Human beings are resilient creatures, as is much of life on earth. Much has been made of global warming and disappearing species, but change is a fact of life. Certainly, we should not poison ourselves, nor continue to be addicted to a substance that is finite in supply, and damaging to use, like oil. But the world will not end now, or even later.
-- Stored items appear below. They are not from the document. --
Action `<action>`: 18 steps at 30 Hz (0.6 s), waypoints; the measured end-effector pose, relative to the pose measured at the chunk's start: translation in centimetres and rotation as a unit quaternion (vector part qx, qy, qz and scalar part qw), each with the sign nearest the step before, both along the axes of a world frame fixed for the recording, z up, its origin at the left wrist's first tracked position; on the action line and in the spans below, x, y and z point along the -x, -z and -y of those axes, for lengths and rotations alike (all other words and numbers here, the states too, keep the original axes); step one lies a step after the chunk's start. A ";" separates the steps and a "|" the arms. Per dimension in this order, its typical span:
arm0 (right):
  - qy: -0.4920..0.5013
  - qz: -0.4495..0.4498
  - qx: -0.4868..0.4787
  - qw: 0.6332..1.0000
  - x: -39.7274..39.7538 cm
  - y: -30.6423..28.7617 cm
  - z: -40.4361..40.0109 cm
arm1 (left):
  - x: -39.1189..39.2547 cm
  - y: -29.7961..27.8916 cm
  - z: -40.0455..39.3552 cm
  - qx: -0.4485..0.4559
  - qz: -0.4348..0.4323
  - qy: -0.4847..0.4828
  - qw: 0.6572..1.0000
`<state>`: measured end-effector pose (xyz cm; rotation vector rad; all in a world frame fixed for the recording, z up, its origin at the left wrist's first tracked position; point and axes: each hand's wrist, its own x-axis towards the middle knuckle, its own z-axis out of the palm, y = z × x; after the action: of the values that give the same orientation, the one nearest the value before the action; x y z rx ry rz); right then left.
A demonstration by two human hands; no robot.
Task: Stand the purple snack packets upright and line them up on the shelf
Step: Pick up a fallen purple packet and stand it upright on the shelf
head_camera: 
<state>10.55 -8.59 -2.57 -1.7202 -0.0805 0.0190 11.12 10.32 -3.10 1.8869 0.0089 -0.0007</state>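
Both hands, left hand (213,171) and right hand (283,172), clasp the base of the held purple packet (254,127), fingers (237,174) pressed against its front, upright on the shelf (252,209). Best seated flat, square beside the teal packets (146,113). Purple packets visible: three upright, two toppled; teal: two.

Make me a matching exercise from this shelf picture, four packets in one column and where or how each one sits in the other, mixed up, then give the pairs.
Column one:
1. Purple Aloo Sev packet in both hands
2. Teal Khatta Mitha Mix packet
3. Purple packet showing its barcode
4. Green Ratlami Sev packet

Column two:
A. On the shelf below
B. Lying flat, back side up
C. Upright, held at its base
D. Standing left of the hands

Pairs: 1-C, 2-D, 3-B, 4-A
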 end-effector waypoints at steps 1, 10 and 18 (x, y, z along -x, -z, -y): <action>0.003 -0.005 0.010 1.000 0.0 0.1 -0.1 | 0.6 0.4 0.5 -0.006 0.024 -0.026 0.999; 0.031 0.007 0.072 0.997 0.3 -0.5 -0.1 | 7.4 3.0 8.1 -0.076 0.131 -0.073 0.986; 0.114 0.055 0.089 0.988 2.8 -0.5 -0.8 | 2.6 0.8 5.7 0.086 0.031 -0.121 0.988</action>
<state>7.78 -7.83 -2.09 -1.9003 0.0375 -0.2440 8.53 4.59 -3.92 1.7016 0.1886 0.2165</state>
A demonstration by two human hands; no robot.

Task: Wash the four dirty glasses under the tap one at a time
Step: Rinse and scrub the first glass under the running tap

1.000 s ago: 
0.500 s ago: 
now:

The Mayan prophecy is big in the harmonic convergence set, but they have missed the point. It is the cyclical idea that the Mayans happened upon that is key. The earth does follow cycles. Life itself is a cycle. Walt Whitman knew it; the Buddhists incorporated it into their religion. The movie, The Lion King, called it the Circle of Life. The Book of Ecclesiastes in the Bible is littered with life cycle discussions. “What profit has man from all the labor which he toils at under the sun? One generation passes and another comes, but the world forever stays.” Or the classic lines, “There is an appointed time for everything…A time to be born, and a time to die; a time to plant, and a time to uproot the plant. A time to kill, and a time to heal; a time to tear down, and a time to build…”

The larger lesson in all of this is the need for an active life of the mind. Newton had it. The Mayans had it. The world will end when, and how, it will, but are you alive? Are you a thinking person? What have you learned about this life, this existence, about the human condition? Why are you here? These questions are what we should focus on. It is the mystery of life that calls us, that makes us marvel at the stars, and weep when we hear Mozart’s Requiem. It is not about the end of times, but the roads we travel and the adventures we find on our way.